TASK PROMPT
Each line in the entries below that holds the word "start" belongs in the answer.

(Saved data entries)
-- -- --

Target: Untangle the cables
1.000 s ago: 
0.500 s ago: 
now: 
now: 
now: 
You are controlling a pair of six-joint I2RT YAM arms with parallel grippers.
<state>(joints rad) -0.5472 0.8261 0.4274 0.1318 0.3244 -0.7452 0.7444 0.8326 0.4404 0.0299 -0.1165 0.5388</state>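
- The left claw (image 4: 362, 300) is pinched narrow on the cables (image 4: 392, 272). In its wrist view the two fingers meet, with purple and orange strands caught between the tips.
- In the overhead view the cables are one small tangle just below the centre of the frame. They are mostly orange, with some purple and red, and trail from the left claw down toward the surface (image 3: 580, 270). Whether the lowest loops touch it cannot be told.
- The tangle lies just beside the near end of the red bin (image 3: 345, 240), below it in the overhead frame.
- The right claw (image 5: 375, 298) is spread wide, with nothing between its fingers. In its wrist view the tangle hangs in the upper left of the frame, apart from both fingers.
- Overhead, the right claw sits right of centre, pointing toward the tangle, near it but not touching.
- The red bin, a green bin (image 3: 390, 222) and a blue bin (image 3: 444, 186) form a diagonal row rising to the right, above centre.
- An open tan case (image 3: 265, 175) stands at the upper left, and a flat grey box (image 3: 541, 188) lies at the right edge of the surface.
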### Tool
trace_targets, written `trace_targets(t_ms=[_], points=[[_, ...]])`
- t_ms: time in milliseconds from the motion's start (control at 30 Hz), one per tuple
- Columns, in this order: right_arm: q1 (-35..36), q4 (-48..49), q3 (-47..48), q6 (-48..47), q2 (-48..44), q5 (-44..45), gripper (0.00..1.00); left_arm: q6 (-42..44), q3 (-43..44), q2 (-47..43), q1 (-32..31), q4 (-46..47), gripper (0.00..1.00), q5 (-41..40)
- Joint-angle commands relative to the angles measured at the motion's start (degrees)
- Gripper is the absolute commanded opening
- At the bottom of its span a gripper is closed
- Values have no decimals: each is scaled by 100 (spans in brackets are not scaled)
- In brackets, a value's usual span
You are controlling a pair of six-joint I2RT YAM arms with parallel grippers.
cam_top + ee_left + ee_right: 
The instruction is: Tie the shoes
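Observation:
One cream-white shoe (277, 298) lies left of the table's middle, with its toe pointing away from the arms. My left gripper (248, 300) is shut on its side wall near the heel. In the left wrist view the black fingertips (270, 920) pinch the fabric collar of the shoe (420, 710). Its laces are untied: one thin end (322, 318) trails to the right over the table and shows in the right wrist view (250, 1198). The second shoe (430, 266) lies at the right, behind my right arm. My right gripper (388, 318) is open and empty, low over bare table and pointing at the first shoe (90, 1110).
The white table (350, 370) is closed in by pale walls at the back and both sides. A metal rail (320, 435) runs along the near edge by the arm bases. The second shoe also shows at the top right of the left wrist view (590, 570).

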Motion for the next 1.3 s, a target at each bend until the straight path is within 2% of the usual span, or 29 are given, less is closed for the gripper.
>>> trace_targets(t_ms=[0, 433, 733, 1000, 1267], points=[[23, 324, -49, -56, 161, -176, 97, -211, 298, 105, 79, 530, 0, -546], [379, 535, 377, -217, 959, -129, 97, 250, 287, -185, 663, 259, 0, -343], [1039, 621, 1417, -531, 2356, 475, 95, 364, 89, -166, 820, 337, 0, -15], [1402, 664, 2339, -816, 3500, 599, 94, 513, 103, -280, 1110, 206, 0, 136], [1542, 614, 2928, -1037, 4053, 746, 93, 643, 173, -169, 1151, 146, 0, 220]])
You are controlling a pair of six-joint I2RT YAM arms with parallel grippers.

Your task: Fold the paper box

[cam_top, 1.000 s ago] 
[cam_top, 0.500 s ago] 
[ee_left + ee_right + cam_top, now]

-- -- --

ANSWER AREA
- t_ms: time in milliseconds from the motion's start (control at 30 Hz), one per tuple
- Joint-angle commands relative to the angles measured at the motion's start (degrees)

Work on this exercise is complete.